Exercise details> At the line that contains "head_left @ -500", begin setting down every line word for word, and stop after the last line of the listing.

─── Dataset section

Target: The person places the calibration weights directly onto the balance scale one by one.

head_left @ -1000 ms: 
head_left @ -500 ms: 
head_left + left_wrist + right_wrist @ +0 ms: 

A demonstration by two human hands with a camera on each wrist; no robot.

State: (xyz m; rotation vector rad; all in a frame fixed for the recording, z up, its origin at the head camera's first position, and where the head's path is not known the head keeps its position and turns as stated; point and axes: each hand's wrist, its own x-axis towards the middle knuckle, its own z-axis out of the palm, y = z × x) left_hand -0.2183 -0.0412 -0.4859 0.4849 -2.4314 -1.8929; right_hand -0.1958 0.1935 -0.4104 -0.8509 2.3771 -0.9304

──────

Output>
head_left @ -500 ms: 
head_left + left_wrist + right_wrist @ +0 ms: 

A demonstration by two human hands with a camera on each wrist; no robot.

State: (xyz m; rotation vector rad; all in a frame fixed for the recording, z up, its origin at the head camera's first position, and where the head's path is not known the head keeps its position and turns as stated; point and axes: each hand's wrist, its own x-axis towards the middle knuckle, its own z-axis out of the palm, y = z × x) left_hand -0.2183 -0.0412 -0.4859 0.4849 -2.4314 -1.8929; right_hand -0.1958 0.1935 -0.4104 -0.8509 2.3771 -0.9304

The answer given above is complete.